In zijn studententijd kreeg zijn antisemitisme een idealistische dimensie. 'Ich wurde begeisteter Sozialreformer oder, was für mich damals dasselbe war, Antikapitalist. Und Antikapitalist war für mich gleichbedeutend mit Antisemit.' Joods-zijn stelde hij in die tijd gelijk aan materialisme, egoïsme en op winstbejag gerichte handel, kortom, kapitalisme. Daarbij kwamen ook nog de antisemitische preken van Stoecker, hoewel deze, volgens Von Gerlach, geen echte jodenhater was. Voor Stoecker was het antisemitisme een middel om een groot publiek voor zich te winnen. Naast deze idealistische overwegingen speelde ten slotte ijdelheid nog een rol. Von Gerlachs 'lidmaatschap' van de antisemitische beweging bracht hem in contact met veel mensen die in het toenmalige Duitsland in hoog aanzien stonden.
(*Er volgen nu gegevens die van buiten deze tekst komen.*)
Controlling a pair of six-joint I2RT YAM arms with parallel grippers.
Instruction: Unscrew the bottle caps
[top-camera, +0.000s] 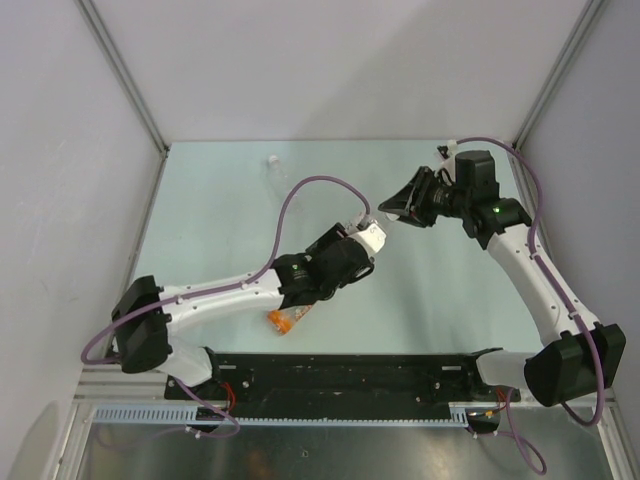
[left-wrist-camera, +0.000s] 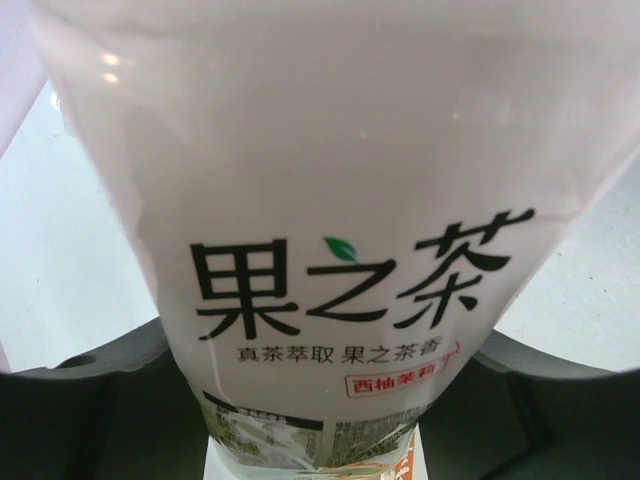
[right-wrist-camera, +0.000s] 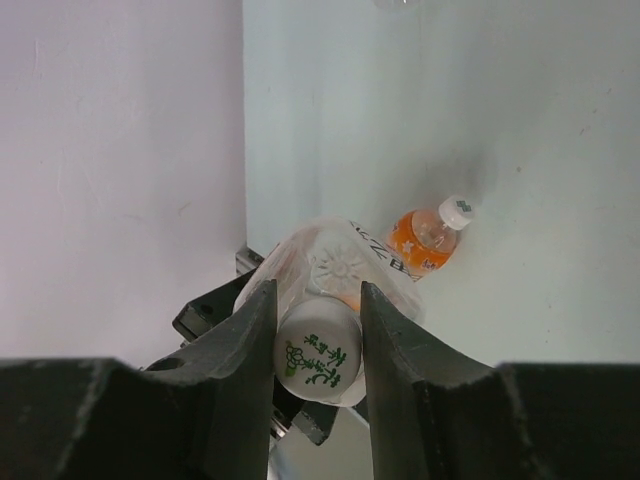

Dat hij zich uiteindelijk tegen het antisemitisme keerde, was volgens Von Gerlach het resultaat van jarenlange ervaringen en beschouwingen. De ontmaskering van het antisemitisme noemde Von Gerlach een intellectuele en morele desillusie, omdat er iets verloren ging waar hij jarenlang in geloofd had. Hij begon steeds meer in te zien dat jodenhaat voortkwam uit hersenspinsels waaraan iedere wetenschappelijke basis ontbrak en dat de antisemieten zelf macht probeerden te veroveren over de massa's door middel van hun ideologie. In de tweede plaats speelde zijn ontslag uit het Pruisische ambtenarenapparaat een rol. Hij verliet daarmee een milieu waarin vooringenomenheid hoogtij vierde en kreeg de kans met alle mogelijke mensen, onder wie ook joden, in contact te komen. De enige joden die hij tot dan toe had leren kennen waren, volgens hem, de 'Jüdische Antisemiten' die 'hun geloof, hun naam en hun volk verloochenden' en die hem alleen maar hadden gesterkt in zijn verachting. Nu leerde hij, zo meende Von Gerlach, joden kennen die zich als werkelijke vertegenwoordigers van het jodendom gedroegen en hun joodse achtergrond niet ontkenden. Zij waren het die hem uiteindelijk van zijn jarenlange dwaling afbrachten. Tegen diegenen die zich sceptisch afvroegen of iemand ooit wel echt van het antisemitisme kon loskomen die zelf antisemiet geweest was, zei hij: 'Immun gegen die Masern ist nur, wer sie durchgemacht hat'.